Casación confirma decomiso de bienes por $685 mil millones a Kirchner

La resolución que se firmó recientemente por parte de los jueces Gustavo Hornos, Mariano Borinsky y Diego Barroetaveña puso en firme una decisión del Tribunal Oral Federal 2. Esta decisión implicaba el decomiso de 111 inmuebles con el objetivo de tratar de cubrir el monto establecido tras una condena.

Es interesante señalar que, según el fallo, el valor del decomiso ascendía a la asombrosa cifra de $684.990.350.139,86. Los jueces fueron claros al sostener que las defensas no lograron presentar una argumentación federal que justificara la intervención de la Corte Suprema.

En uno de los puntos abordados, el juez Hornos remarcó que “el delito no constituye un título legítimo para generar riqueza jurídicamente reconocida”. Su enfoque también es claro: el decomiso busca “impedir que el delito rinda beneficios”. Hay algo de lógica detrás de eso, ¿no?

Los magistrados concluyeron que los planteos realizados por Cristina Kirchner y otros defensores eran meras discrepancias con lo que ya se había decidido. No se pudo demostrar que hubiera arbitrariedad ni violaciones a garantías constitucionales. Hornos afirmó que “la sola mención de preceptos constitucionales no es suficiente” para argumentar adecuadamente los recursos.

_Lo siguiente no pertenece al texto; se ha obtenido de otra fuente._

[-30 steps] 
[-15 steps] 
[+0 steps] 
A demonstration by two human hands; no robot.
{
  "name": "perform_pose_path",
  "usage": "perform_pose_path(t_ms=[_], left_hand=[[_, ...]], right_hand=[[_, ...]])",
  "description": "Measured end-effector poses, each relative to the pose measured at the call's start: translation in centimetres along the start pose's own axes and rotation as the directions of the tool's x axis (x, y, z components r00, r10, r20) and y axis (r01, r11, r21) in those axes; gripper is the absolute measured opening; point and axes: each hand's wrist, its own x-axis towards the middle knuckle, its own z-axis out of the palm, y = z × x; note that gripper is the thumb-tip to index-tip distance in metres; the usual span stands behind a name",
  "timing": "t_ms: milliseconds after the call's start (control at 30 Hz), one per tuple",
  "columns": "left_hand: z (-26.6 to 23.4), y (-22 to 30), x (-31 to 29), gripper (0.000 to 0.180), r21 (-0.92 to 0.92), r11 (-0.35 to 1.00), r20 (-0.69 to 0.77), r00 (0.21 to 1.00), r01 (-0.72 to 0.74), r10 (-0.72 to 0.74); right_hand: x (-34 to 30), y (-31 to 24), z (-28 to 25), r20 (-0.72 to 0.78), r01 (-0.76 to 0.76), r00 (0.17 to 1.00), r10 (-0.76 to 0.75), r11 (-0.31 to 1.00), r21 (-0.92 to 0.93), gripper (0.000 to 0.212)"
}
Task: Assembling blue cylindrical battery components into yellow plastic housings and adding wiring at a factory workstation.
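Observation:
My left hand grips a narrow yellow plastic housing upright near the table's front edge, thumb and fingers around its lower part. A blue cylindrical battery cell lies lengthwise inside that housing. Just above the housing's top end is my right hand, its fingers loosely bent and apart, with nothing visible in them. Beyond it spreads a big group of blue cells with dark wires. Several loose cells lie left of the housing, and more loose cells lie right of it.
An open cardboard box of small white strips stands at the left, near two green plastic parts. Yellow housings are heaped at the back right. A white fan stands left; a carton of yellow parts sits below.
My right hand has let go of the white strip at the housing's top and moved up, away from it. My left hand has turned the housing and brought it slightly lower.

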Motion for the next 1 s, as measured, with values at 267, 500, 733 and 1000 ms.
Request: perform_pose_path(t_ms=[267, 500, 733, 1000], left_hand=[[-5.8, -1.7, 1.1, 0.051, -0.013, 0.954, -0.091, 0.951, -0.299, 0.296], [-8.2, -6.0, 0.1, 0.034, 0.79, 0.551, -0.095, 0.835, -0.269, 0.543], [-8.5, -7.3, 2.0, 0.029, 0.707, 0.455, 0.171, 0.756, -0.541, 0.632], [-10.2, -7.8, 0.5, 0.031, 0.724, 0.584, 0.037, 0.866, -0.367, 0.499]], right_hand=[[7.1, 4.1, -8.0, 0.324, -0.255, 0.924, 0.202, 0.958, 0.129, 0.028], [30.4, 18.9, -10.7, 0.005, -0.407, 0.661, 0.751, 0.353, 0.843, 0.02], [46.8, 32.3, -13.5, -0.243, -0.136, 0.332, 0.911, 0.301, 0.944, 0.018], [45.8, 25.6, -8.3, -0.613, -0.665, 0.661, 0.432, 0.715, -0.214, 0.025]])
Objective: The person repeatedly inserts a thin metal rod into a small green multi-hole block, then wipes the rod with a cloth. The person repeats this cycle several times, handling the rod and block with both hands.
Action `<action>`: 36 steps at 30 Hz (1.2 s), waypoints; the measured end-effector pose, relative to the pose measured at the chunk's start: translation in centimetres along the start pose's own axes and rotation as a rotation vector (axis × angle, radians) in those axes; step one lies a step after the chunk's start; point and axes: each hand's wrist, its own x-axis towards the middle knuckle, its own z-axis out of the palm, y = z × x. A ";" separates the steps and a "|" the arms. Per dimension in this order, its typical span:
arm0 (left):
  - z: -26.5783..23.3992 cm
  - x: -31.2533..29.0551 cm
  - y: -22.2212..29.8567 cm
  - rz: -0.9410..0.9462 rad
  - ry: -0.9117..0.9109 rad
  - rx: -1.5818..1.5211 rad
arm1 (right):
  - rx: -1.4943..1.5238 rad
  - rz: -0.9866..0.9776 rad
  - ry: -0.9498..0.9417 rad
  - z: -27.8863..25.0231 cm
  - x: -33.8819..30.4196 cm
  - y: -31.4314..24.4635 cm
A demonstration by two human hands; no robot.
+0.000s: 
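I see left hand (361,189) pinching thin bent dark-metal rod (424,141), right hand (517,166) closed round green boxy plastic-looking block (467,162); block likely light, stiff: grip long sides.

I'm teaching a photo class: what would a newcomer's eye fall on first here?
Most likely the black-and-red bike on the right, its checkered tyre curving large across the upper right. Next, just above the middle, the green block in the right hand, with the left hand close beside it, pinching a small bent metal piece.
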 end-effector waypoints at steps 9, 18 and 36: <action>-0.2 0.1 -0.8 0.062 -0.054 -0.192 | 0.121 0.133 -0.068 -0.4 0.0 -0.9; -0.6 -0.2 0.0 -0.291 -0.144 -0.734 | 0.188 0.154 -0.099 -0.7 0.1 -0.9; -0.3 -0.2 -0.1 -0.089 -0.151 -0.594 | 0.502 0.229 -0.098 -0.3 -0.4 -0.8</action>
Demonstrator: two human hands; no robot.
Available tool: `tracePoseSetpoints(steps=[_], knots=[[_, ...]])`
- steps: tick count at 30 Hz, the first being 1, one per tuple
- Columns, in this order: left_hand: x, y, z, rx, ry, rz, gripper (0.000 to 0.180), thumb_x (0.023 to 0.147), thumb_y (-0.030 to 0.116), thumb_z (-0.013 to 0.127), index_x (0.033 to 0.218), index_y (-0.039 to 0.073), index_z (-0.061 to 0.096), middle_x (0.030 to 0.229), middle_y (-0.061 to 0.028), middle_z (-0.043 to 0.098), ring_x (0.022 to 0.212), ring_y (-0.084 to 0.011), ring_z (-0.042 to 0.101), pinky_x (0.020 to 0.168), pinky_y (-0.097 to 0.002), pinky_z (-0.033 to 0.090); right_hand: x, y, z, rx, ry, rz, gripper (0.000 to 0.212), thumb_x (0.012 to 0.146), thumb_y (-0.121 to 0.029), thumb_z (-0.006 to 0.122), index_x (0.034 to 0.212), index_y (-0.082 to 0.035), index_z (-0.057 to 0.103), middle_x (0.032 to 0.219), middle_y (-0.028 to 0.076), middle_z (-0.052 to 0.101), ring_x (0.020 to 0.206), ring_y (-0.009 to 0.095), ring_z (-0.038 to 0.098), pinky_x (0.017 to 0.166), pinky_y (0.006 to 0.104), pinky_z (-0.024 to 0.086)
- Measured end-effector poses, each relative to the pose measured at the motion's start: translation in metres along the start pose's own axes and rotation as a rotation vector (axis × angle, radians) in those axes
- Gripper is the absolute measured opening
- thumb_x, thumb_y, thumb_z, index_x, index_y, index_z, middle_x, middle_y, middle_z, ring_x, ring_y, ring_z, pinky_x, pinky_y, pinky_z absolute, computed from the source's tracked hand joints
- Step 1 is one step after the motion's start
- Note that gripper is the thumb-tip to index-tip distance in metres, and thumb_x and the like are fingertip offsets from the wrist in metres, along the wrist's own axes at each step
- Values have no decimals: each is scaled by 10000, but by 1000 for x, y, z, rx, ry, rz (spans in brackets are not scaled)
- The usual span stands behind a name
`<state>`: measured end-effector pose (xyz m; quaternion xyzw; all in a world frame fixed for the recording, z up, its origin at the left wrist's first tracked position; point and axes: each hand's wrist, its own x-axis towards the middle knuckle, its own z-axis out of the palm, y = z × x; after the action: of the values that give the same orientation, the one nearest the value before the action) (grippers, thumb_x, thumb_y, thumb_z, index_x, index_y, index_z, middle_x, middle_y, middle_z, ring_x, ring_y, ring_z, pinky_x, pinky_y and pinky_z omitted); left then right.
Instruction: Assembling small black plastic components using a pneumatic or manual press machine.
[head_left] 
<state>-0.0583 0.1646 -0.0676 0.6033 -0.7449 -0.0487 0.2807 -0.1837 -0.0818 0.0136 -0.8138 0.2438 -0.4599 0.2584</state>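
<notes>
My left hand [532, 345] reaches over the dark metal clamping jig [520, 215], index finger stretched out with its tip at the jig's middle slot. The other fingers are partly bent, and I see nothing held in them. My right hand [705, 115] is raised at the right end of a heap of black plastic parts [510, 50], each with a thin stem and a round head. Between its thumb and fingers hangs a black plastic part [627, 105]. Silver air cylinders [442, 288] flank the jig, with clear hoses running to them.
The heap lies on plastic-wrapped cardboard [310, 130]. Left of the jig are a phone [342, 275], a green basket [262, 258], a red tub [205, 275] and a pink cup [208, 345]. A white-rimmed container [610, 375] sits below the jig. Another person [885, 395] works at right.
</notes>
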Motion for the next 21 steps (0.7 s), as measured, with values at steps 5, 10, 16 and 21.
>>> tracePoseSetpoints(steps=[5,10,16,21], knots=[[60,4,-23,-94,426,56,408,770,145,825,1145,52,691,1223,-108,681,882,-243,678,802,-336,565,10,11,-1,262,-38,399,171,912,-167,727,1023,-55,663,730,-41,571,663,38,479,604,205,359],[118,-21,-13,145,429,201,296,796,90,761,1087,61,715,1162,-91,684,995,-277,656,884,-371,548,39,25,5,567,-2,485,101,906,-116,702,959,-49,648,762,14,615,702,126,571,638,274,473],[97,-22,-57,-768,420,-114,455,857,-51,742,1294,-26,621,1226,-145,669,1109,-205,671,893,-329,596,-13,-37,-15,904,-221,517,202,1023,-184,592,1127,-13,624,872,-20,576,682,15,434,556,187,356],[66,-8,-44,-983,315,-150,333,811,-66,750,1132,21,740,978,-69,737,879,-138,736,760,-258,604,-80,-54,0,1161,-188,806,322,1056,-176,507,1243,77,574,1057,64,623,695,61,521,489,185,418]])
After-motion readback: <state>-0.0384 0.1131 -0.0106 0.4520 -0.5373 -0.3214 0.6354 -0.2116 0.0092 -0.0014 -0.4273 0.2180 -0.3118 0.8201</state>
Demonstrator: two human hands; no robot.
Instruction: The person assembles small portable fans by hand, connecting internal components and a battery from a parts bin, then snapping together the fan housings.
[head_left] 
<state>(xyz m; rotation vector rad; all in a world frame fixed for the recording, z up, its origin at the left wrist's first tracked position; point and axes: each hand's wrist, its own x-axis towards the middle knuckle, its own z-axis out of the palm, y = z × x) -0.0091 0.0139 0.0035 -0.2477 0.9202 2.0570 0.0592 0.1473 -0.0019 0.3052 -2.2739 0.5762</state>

El juez Diego Barroetaveña añadió que las defensas se limitaron a expresar su desacuerdo y subrayó que las dudas planteadas tocaban temas de derecho común, que generalmente no son abordados en este tipo de recursos.

También se reafirmó que no había evidencias de arbitrariedad en la sentencia. Para los jueces, las defensas no pudieron demostrar “defectos graves” que invalidaran la decisión judicial.

La posición del juez Borinsky

Sin embargo, en este contexto, la opinión del juez Mariano Borinsky fue algo diferente. Consideró que ciertos planteos de Lázaro Báez y de Máximo y Florencia Kirchner debían ser revisados por la Corte Suprema. Borinsky se dio cuenta de que algunos bienes decomisados pudieron haber sido adquiridos antes del 23 de abril de 2004, la fecha que se tomó como referencia para determinar qué propiedades deberían quedar incluidas.

Entre esos bienes se mencionan departamentos en Río Gallegos y lotes asociados al complejo Los Sauces. Borinsky argumentó que “el decomiso de los bienes indicados se dispuso sin el debido sustento normativo”, lo que podría afectar el derecho de propiedad y violar el principio de legalidad.

No obstante, su opinión fue minoritaria. Al final, la mayoría de la sala declaró inadmisibles los recursos extraordinarios presentados por todos los imputados y otros involucrados. Esto implica que el caso puede ser llevado a la Corte Suprema, aunque por ahora, el decomiso multimillonario sigue vigente en el marco de la causa Vialidad.